Quidditch League: Ballycastle Bats Keeper: Familial Relationship – Neville Longbottom and Bellatrix Lestrange [1068 words]


Dear Lady-With-The-Insane-Laugh,

I think I'll just call you 'Miss' in the future. The other name sounds a bit rude. I don't even know if you'll get this letter, but I'd like to think you will, and you'll read it.

You probably don't know me. Or maybe you've forgotten me, but I remember you. I remember your cackle, and ...

This is really strange, but I just wanted you to know.

I just-I remember your cackle more clearly than my own parents' voices. You're more familiar than the people my grandmother shows me in her Penseive.

I don't even know if I'll actually end up sending this, but... I hope I do. I don't know who you are, but you're my oldest memory, and I can't seem to forget your laughter.

I guess that's all I wanted to say.

N


Dear Miss,

I don't think you expected to hear from me again, and you haven't replied to the last letter, so I guess either you didn't receive it, or you don't mind me sending you these.

I hope for the latter, even if you never reply and I never find out who you really are. I like the idea of there being someone out there that won't judge – someone who would simply listen.

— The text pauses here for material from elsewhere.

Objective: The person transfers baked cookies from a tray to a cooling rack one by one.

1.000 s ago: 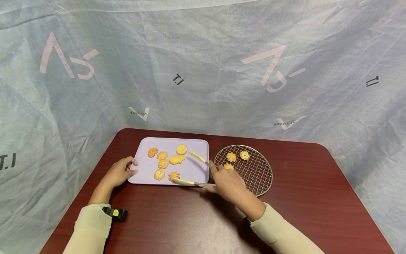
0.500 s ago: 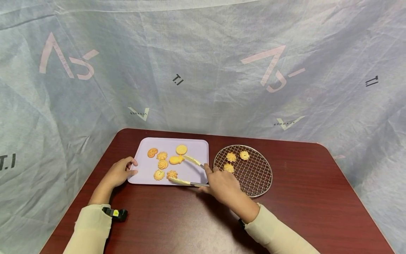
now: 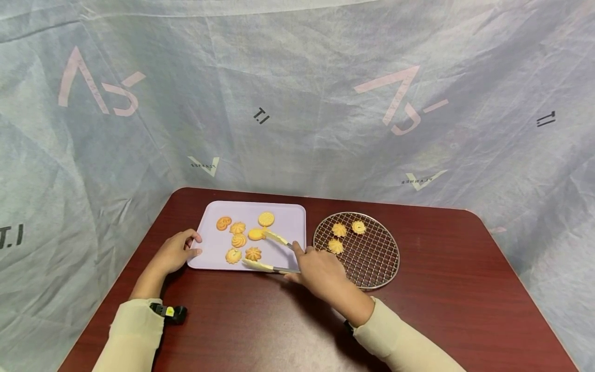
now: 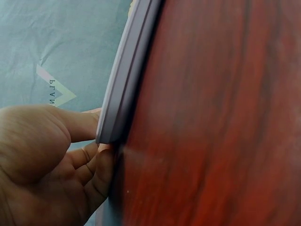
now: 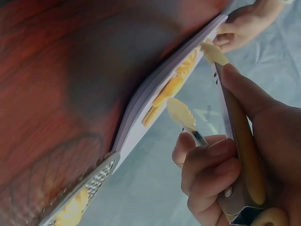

You could consider me troubled again, I guess, but I haven't had any accidental magic yet, and I'm-I'm old enough that I should have shown something.

My family have, understandably, I guess, grown impatient waiting for my magic. They've been trying everything to get a little bit of magic out of me. It's really difficult having to watch my back all the time, especially from people I consider my family.

Would you enchant a snake, and I am terrified of snakes, to follow a child around just to force them to perform accidental magic? Would you hold them by their toes out of a building for the same reason? I don't think you would... but they do. They're happy with my terror as long as they get what they want, what they expect.

I'm not a squib, even if everyone else thinks I am, but sometimes... sometimes I wish I was.

...I probably shouldn't have said that. Sorry.

I'm going to send this before anyone here is able to read my thoughts.

N


Dear Miss,

I've finally proven to them that I have magic. I know it's been nearly a year, but they're finally not pushing me down stairs and hanging me me from windows – because my uncle actually managed to drop me from one.

It wasn't on purpose. He'd just let go by mistake. I think he'd gotten too used to hanging me off the balcony that he stopped thinking about it. I had to sit there while they celebrated my magic, as they reminded me how long it had taken, how much effort they had put in, to finally coax my magic out.

But they also told me something else. They told me I was old enough to understand why my parents were trapped in their minds, unaware of their surroundings – why I remember you more than my parents.

You-you're Bellatrix Lestrange, aren't you? Or you would be if the owl found the right person. I should hate you for everything you've done to my parents, to my family, to me because of your actions.

You're the notorious Death Eater who came into our home with your husband and his brother and tortured my parents into the state they are in today, and you didn't regret it. You laughed as the Aurors captured you, and it's that laugh that I remember.

I should hate that laugh.

But I can't.

I can't hate the laugh that was all I relied on for the past year – the laugh that reminded me that I could be stronger than the situation. Somehow, I think I believed you had been helping my parents, standing up to whoever had put them in the state they're in, but now that I know the truth...

The truth doesn't change what I had always believed that laugh to be. The truth doesn't change the strength and the ability that was required to laugh as victoriously as you did.

I want to be like that. I want to be strong enough to laugh at the face of difficulties and terror.

So, I guess... I guess I'm thanking you.

N.L.


Bellatrix Lestrange,

This will be either the first letter you receive from me, or the last, but it has been a little under a decade since I last send a letter to you.

I know that you're free now, wandering and torturing the Wizarding World with your laughter, so this letter will definitely reach you. Whether you read it or not makes no difference to me any more.

I still remember your cackles to this day.

That is the only thing that remained unchanged. I'm older now, and stronger than I was in those harsh years of childhood. The child who clung to your laughter has grown into a man who is driven by it. When we meet again, seventeen years later, I will be ready for you.

As much as I still wish things could have been different, that you truly were the hero I had imagined as a child, you are not. It is the eve of the war, and I know I will see you on the other side of the battlefield.

You will be killing more people that I care for, and I will stop you, because the strong defeat the weak. That is what you taught me.

That is who I've become.

Neville Longbottom


The last letter fluttered into the fire like all of Neville's prior letters, but the words had long since etched themselves into her mind. Neville had grown into a strong man, somehow she had managed to have a hand in that.

Bellatrix couldn't suppress her pride. She imagined the feeling she was experiencing to be something like what she would feel had Neville been her own.

Like it would have felt if she had taken Neville and apparated out of the Longbottom house without Rabastan and Rodolphus seventeen years ago, but there would have been no guarantee of her staying out of Azkaban. Narcissa would have raised Neville to be as soft and spoilt as Draco was.

Bellatrix cackled as she imagined Neville's expression when he found his Lestrange Lordship.